Patients clinically diagnosed with prostate cancer outside of
the prostate capsule (stage cT3), are increasingly treated with radical
prostatectomy (RP) rather than with primary radiation therapy (RT). In
addition, patients who have adverse pathological features after first-line
surgery (stage pT3 and/or positive margins) are increasingly not receiving
either adjuvant or early RT.
Nezolosky
et al. looked at the SEER database records of 11,604 patients clinically
diagnosed with stage T3 prostate cancer from 1998 to 2012. They found:
- · RP use increased from 12.5% to 44.4%.
- · RT use decreased from 55.8% to 38.4%
- · “No treatment” decreased from 31.7% to 17.2%
- · For extracapsular extension (stage T3a), RP use was 49.8% vs. 37.1% for RT in 2012.
- · For seminal vesicle invasion (stage T3b), RP use was 41.6% vs. 42.1% for RT in 2012.
- · RT use exceeded RP by 59% if the biopsy Gleason score was 8-10.
- · RT use exceeded RP by 3% among those with higher PSA, and by 7% among older patients.
This trend is troubling because RP for cT3 is often not
curative.
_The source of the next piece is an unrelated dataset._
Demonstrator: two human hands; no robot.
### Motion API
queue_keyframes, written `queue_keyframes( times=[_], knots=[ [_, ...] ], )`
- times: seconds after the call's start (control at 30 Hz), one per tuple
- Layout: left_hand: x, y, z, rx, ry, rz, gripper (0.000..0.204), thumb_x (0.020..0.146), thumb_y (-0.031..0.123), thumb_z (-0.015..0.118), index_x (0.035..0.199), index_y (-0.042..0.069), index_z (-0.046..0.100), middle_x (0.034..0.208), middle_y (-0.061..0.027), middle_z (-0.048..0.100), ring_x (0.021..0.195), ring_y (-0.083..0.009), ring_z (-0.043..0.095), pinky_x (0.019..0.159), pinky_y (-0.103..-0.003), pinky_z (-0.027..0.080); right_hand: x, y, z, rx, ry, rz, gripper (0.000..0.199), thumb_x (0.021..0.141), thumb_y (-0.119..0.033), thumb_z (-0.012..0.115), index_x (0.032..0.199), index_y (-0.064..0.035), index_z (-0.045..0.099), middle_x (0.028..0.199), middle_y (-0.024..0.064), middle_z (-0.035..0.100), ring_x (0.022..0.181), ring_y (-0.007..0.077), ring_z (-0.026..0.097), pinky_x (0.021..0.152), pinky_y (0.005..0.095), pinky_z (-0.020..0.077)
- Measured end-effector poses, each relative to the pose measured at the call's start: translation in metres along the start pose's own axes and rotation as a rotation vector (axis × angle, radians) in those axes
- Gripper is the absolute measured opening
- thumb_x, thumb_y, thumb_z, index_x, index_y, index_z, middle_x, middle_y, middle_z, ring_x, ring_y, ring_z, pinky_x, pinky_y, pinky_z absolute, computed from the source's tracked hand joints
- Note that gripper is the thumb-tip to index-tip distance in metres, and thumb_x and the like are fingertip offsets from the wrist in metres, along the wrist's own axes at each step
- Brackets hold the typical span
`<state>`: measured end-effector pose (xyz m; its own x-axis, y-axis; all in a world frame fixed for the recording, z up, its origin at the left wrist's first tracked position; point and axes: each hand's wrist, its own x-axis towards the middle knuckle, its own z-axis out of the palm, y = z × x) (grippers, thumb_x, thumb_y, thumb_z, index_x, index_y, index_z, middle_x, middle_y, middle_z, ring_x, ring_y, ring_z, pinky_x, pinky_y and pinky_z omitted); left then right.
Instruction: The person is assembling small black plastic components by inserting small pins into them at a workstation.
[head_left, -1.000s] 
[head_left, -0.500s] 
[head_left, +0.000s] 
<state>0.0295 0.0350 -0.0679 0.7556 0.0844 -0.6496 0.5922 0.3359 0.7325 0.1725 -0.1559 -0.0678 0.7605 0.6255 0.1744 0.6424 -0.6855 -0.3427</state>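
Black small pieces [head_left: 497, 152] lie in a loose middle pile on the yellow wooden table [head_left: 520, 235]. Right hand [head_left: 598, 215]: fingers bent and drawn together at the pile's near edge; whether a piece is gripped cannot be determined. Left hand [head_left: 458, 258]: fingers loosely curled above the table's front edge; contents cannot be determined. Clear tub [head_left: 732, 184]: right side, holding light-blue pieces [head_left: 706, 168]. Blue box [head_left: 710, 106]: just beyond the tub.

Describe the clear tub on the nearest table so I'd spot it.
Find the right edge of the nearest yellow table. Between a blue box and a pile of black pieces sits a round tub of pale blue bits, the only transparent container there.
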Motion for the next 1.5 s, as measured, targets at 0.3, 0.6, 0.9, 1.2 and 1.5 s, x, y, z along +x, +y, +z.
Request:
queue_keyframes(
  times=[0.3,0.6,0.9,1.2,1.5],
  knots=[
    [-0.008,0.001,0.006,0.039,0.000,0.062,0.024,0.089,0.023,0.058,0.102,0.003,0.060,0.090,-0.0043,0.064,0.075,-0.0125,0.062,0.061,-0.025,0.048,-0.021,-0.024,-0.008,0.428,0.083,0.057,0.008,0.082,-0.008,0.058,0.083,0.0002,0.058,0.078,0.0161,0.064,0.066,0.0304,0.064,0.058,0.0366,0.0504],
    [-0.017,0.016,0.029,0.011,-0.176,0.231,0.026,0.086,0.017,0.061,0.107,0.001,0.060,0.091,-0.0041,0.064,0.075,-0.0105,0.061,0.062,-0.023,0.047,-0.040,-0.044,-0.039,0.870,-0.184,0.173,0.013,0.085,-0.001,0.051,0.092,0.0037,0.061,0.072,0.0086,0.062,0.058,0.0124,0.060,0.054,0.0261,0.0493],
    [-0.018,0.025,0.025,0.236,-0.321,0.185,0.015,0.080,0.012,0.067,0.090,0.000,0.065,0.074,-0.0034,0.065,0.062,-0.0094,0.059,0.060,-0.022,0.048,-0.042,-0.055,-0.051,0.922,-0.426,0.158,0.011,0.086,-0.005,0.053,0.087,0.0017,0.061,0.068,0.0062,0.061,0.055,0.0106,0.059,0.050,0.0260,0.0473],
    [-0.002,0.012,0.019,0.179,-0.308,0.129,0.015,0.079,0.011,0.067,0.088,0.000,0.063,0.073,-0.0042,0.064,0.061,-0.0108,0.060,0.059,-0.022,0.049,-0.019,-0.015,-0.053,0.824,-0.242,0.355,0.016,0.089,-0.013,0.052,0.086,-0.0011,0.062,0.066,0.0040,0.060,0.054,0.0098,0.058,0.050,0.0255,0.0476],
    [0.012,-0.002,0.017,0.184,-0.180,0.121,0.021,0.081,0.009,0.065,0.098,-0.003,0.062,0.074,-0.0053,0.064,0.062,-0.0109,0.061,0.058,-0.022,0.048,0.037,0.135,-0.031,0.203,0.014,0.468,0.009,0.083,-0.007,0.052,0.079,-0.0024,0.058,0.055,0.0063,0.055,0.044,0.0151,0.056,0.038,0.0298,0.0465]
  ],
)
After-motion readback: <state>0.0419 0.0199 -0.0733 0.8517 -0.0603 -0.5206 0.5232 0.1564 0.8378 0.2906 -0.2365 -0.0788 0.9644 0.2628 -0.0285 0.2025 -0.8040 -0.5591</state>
The following biochemical recurrence-free survival rates have been
reported and are very consistent:
- · Mitchell et al. (Mayo Clinic): 41% after 20 years for cT3 patients.
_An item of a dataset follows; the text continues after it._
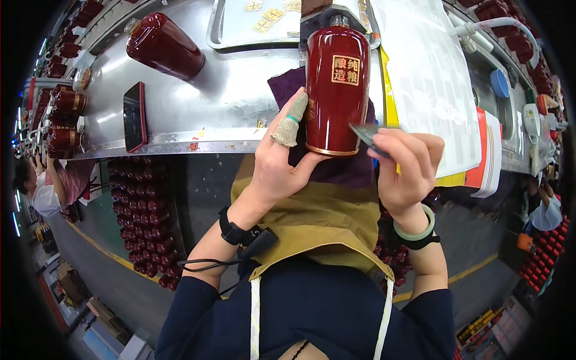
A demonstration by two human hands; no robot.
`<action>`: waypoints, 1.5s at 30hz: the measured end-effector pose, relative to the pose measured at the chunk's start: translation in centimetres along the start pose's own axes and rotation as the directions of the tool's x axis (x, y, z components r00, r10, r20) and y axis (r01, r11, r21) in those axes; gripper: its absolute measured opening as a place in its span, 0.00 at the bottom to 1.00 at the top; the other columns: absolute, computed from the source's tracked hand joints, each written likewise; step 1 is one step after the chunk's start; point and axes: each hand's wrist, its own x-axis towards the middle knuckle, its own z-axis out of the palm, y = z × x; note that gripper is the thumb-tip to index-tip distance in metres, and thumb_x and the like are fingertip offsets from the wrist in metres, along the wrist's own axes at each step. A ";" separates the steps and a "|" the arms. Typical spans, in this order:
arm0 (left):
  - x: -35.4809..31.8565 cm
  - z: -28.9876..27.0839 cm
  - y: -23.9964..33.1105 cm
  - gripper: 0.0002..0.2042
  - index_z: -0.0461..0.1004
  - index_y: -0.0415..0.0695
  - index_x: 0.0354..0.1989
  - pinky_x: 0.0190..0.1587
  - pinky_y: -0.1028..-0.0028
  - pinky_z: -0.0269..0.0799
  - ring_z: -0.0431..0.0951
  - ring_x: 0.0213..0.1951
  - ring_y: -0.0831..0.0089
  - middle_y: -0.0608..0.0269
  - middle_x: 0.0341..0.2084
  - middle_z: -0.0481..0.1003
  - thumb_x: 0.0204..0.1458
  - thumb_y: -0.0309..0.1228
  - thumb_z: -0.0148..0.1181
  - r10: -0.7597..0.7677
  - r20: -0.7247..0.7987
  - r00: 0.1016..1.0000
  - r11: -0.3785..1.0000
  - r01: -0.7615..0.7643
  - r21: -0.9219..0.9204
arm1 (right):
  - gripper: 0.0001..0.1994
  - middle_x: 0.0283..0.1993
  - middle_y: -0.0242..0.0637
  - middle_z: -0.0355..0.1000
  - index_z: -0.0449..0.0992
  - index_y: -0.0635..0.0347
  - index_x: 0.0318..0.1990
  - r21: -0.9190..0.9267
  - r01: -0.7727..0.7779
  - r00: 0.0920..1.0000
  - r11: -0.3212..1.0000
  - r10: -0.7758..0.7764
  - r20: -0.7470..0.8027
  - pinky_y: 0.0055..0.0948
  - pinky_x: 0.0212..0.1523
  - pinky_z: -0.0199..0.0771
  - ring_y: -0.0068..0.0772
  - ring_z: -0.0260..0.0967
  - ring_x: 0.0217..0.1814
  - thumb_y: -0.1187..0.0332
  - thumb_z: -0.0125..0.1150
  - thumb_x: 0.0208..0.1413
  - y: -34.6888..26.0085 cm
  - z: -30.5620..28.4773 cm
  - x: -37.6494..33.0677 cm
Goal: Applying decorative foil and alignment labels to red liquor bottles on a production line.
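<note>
A glossy dark red bottle [337,114] with a gold square emblem lies on a dark purple cloth [288,87], its neck pointing away from me. My left hand [282,153] steadies it, fingers along the left side and thumb at the gold-rimmed base. A knitted finger cover [287,133] with a green band sits on a finger of that hand. Pinched in my right hand [408,162] is a thin, dark, flat scraper-like piece [369,131], its tip at the bottle's lower right side. Whether the tip touches the glass, I cannot tell.
Another red bottle [165,47] lies on the metal table [234,99] at left, near a phone [135,117]. Gold emblems rest in a tray [225,37] at the back. White sheets [429,84] cover the right. Rows of red bottles [141,210] stand below the table. People work at both sides.
</note>
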 end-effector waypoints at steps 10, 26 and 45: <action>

- · Freedland et al. (Johns Hopkins): 49% at 15 years for cT3a patients.
- · Carver et al. (Memorial Sloan Kettering): 44% at 10 years for cT3 patients.
- · Hsu et al. (Leuven, Belgium): 51% at 10 years for cT3a patients.
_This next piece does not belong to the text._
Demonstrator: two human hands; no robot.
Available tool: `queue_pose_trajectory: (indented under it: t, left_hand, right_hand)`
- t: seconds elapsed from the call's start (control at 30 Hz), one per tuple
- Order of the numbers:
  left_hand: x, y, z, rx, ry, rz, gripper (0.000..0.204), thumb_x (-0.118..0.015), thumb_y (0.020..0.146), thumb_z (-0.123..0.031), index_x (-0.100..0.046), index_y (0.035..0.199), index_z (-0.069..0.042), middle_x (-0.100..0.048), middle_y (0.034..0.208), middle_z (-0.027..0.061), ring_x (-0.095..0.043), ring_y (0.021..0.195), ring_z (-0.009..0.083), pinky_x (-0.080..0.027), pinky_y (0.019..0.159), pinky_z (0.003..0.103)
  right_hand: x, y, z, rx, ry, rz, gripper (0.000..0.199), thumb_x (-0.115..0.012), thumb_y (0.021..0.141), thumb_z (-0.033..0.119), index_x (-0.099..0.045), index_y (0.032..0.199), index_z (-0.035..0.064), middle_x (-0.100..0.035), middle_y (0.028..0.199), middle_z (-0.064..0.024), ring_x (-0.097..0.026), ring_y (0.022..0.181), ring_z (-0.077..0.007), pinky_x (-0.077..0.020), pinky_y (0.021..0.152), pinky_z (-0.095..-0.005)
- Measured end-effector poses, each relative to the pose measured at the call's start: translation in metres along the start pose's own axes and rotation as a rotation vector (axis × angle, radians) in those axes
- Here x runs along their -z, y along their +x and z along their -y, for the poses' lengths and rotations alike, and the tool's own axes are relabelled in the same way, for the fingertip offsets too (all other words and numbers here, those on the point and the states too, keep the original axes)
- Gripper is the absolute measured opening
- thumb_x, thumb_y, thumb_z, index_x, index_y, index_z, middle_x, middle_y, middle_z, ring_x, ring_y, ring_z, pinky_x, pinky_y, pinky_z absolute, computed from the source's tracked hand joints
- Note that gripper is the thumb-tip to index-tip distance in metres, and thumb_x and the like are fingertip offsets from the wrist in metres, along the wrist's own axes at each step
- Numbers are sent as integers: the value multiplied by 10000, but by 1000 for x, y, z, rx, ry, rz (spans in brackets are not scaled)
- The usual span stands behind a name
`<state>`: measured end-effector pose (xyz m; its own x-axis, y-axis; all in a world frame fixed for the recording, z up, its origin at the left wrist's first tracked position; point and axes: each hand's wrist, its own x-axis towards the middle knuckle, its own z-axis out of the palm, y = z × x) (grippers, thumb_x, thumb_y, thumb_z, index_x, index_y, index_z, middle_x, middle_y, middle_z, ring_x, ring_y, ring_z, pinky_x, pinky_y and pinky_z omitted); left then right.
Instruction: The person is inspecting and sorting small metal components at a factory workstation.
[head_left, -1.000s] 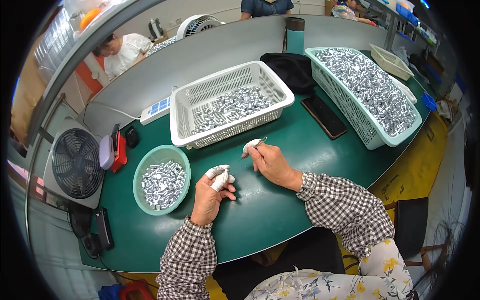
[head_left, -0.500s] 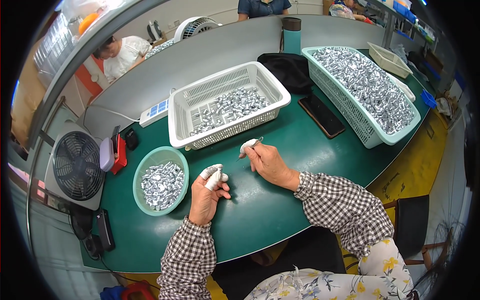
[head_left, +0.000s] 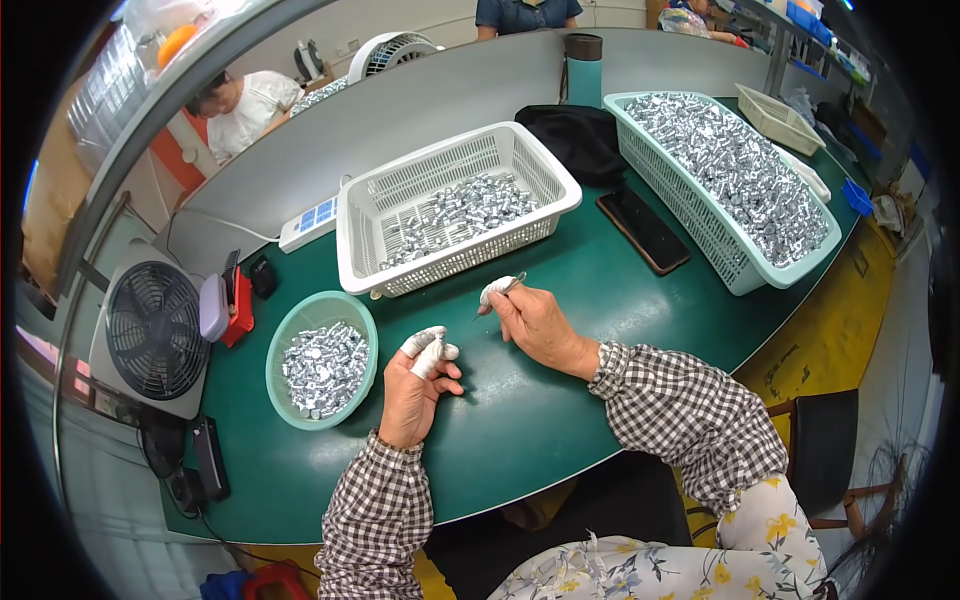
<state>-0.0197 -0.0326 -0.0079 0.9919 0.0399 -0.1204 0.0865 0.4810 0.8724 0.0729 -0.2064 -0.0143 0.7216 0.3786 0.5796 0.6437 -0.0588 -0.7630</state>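
Observation:
My left hand (head_left: 413, 392) is over the green table (head_left: 520, 410), just right of a round mint-green basket (head_left: 373, 352) of small silver metal parts (head_left: 325, 370). White wrapping covers its thumb and forefinger, which are pinched together; whatever sits between them is too small to make out. A short distance to the right, my right hand (head_left: 540, 325) is closed round a thin pointed metal tool (head_left: 517, 281), its tip slanting down toward the left hand. A finger of this hand is wrapped in white too. The hands are apart.
Beyond my hands stands a white basket (head_left: 470, 262) partly filled with silver parts. A heaped mint-green basket (head_left: 690, 225) is at the right, beside a phone (head_left: 643, 230). A fan (head_left: 155, 330), a power strip (head_left: 308, 226) and a teal bottle (head_left: 584, 75) edge the table. A co-worker (head_left: 245, 110) sits beyond the partition.

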Motion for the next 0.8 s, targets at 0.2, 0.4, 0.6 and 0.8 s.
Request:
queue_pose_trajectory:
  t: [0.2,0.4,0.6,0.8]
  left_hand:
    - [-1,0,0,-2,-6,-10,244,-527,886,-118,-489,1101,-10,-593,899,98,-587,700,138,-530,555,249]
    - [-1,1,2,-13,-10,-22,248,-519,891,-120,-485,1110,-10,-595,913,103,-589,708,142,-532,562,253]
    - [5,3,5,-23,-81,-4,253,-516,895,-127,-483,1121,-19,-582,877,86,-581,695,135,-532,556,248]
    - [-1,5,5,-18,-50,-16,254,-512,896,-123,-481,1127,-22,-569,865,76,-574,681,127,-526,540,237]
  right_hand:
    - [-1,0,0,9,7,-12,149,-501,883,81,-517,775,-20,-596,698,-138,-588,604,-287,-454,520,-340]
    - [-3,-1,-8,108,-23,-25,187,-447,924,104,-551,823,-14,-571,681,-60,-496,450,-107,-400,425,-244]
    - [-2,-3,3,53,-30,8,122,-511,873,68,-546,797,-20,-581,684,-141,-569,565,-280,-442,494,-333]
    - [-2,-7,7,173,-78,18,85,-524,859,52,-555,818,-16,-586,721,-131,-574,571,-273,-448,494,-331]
- · Xylinas et al. (Paris, France): 45% at 5 years for cT3 patients.
The rates are similar among those diagnosed with stage T3 at
pathology. Hruza et al. reported bRFS of 47% and 50% for those staged pT3a and pT3b
respectively. Pagano et al. reported bRFS of 40% for those staged pT3b. Watkins et al.
found that 40% of pT3 surgical patients had already biochemically relapsed
after a median of 18 months.
There are other factors that affect recurrence prognosis
after surgery. Age, a high pre-treatment PSA, high Gleason score, positive
surgical margin (including its size and Gleason score at the margin), and the
length of extraprostatic extension (EPE) are all risk factors (see Fossati et al., Djaladat et al., Ball et al.,
Jeong et al.). In the Watkins et al. study, patients with EPE and negative
surgical margins biochemically relapsed at the rate of 0%, 28% and 63% for
Gleason scores of 6, 7 and 8-10, respectively. However, if the surgical margins
were also positive, the relapse rates were significantly worse: 33%, 50%, and
71% for Gleason scores of 6, 7 and 8-10, respectively. Briganti et al. found that the 5-year bRFS was 55.2% among surgical patients
categorized as high risk, which includes stage T3, Gleason score 8-10 or
PSA>20 ng/ml.
Can primary radiation alone do any better? I haven’t seen
breakdowns for stage cT3 patients specifically, but we have long-term follow up
in many clinical trials where high-risk patients were treated with radiation
and ADT. Here are some bRFS results we discussed recently:
- · HDR brachy monotherapy: 77 – 93% (3-8 years)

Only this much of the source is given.